Agricultural Research Service

Title: Food Processing Reduces Size of Soluble Cereal B-Glucan Polymers Without Loss of Cholesterol-Reducing Properties.

Authors
item Yokoyama, Wallace
item Knuckles, Benny
item Wood, Delilah
item Inglett, George

Submitted to: American Chemical Society Abstracts
Publication Type: Proceedings
Publication Acceptance Date: March 30, 2000
Publication Date: February 27, 2002

Technical Abstract: Mixed linkage, B-glucan, a form of soluble fiber, found in oat, barley and in small quantities in other cereal grains reduces plasma cholesterol levels in humans and may have other healthful properties. High plasma cholesterol is a risk factor for cardiovascular disease.

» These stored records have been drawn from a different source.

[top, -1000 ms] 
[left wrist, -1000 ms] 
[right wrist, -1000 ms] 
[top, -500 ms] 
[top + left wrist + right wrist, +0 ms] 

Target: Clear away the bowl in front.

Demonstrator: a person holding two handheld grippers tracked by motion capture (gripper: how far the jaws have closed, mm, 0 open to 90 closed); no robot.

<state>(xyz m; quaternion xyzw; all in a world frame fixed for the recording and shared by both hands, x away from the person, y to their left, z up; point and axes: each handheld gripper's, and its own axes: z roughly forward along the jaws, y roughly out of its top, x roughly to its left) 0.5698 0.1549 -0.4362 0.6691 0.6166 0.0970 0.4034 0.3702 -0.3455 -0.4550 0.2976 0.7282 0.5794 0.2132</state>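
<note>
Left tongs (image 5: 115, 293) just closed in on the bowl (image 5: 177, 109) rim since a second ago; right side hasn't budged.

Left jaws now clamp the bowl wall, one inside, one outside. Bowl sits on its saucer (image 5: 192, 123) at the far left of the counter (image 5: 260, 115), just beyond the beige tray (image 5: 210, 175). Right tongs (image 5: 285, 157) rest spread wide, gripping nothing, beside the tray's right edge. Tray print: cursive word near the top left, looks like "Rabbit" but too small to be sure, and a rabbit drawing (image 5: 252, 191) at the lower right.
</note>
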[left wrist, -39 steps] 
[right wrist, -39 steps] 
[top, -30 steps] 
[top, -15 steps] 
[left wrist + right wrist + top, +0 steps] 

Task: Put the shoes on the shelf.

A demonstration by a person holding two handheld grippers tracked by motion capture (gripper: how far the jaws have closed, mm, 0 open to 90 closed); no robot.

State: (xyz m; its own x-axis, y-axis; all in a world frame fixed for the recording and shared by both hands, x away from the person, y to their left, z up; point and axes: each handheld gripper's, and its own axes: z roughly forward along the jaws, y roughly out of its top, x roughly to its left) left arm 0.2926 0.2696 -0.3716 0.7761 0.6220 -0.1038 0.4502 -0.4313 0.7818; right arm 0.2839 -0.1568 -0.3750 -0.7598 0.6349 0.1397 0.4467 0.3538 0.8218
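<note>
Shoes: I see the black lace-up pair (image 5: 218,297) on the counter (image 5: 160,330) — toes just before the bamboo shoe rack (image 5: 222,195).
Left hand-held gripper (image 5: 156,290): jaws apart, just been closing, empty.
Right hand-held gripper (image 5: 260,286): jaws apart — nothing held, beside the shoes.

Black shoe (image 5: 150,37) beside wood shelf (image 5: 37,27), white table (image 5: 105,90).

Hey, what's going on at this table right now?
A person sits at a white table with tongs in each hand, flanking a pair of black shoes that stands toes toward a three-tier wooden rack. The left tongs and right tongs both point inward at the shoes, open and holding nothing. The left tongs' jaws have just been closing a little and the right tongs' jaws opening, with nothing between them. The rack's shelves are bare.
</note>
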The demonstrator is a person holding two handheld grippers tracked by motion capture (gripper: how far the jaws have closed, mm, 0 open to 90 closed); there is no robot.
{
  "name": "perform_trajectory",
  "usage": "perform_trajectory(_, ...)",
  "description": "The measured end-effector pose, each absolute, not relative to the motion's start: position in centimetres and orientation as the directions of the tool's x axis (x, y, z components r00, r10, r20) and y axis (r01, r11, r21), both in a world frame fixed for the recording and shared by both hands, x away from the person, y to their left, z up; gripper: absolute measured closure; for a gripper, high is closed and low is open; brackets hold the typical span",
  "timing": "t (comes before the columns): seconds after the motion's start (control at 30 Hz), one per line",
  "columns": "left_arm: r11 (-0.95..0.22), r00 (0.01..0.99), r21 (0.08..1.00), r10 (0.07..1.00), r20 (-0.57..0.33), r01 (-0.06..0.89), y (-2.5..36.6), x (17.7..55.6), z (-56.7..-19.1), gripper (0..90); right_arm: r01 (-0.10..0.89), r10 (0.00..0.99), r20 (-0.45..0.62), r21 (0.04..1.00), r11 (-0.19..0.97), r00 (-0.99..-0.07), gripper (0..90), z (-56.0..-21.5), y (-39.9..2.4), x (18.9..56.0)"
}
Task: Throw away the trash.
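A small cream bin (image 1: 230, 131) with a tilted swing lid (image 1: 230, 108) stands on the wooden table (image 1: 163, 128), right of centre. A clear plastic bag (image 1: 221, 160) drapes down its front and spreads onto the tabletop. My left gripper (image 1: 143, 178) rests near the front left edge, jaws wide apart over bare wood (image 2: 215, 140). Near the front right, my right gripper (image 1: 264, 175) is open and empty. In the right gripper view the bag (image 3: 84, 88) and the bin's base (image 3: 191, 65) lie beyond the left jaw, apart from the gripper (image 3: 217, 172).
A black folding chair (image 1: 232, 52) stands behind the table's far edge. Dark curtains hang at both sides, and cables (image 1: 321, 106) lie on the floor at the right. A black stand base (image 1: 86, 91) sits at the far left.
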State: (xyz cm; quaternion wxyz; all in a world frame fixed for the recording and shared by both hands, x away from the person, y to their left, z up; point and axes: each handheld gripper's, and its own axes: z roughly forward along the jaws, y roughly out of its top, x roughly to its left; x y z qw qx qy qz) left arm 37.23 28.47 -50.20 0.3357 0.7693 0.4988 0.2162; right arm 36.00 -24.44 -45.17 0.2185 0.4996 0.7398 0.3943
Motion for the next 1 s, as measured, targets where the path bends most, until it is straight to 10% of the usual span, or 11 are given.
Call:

Whole oat products containing b-glucans have been awarded the right to claim health benefits related to cardiovascular disease by the US FDA. B-glucans also reduce the postprandial rise of glucose and insulin, suggesting a role in diabetes management. However, the physiological properties of cereal B-glucans are dependent on their bioavailability and molecular characteristics. Our studies using multiple angle laser light scattering to determine polymer size show that endogenous enzymes and mechanical processes reduce polymer size but that cooking increases bioavailability. Animal studies indicate that the limited polymer size degradation that occurs in food processing does not affect plasma cholesterol lowering properties.